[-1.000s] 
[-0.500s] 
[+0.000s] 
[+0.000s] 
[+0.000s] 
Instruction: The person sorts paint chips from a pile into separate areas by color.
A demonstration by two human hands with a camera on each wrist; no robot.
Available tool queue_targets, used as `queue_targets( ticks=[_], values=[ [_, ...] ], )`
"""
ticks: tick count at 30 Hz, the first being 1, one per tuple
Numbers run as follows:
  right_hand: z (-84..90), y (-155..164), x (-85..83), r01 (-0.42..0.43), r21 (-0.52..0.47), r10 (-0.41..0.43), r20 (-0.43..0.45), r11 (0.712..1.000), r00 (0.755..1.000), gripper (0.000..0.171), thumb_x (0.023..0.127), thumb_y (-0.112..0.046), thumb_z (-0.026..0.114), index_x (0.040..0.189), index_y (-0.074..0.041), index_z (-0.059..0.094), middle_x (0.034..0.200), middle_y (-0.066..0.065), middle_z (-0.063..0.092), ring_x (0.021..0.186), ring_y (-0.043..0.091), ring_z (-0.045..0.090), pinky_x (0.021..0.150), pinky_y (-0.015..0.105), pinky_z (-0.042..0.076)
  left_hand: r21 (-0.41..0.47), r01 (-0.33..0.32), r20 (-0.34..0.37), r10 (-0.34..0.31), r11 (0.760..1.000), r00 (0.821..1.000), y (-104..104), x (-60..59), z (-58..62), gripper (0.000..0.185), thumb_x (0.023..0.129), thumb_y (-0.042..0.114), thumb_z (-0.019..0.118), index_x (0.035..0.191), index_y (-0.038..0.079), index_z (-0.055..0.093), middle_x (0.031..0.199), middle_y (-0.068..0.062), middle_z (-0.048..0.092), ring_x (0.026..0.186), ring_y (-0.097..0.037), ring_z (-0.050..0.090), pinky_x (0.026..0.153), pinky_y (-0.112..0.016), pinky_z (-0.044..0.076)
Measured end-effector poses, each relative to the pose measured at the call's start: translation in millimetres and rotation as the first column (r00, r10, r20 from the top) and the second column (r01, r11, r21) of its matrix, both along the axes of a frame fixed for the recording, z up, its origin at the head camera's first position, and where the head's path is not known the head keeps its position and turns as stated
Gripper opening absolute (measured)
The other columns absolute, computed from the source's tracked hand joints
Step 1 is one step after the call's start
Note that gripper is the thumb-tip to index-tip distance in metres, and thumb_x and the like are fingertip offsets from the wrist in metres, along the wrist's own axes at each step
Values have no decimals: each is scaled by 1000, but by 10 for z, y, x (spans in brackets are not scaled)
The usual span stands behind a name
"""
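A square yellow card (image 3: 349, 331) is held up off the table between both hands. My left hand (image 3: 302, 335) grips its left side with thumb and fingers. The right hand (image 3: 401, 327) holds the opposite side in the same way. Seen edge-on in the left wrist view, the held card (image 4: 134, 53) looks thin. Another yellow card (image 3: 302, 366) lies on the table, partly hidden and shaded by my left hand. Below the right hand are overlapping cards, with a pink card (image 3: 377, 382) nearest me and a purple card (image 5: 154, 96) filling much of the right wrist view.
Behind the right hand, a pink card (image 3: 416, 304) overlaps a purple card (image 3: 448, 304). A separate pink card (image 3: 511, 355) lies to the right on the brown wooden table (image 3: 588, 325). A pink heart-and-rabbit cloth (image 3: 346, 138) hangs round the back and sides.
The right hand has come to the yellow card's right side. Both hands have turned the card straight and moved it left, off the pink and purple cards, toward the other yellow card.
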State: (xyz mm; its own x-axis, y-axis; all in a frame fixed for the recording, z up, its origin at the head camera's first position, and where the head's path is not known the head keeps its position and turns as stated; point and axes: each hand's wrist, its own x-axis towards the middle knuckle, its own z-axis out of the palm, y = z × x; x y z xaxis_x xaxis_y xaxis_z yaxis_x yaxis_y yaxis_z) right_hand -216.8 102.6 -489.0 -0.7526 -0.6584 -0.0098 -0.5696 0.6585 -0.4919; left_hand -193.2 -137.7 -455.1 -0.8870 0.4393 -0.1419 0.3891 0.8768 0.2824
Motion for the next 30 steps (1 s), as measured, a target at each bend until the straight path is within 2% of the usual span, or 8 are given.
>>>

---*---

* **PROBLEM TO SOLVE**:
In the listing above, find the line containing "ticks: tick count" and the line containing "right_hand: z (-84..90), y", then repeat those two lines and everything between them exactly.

* **RESULT OF THE EXERCISE**:
ticks: tick count at 30 Hz, the first being 1, one per tuple
Numbers run as follows:
  right_hand: z (-84..90), y (-155..164), x (-85..83), r01 (-0.42..0.43), r21 (-0.52..0.47), r10 (-0.41..0.43), r20 (-0.43..0.45), r11 (0.712..1.000), r00 (0.755..1.000), gripper (0.000..0.171), thumb_x (0.023..0.127), thumb_y (-0.112..0.046), thumb_z (-0.026..0.114), index_x (0.040..0.189), index_y (-0.074..0.041), index_z (-0.059..0.094), middle_x (0.034..0.200), middle_y (-0.066..0.065), middle_z (-0.063..0.092), ring_x (0.021..0.186), ring_y (-0.043..0.091), ring_z (-0.045..0.090), pinky_x (0.021..0.150), pinky_y (-0.015..0.105), pinky_z (-0.042..0.076)

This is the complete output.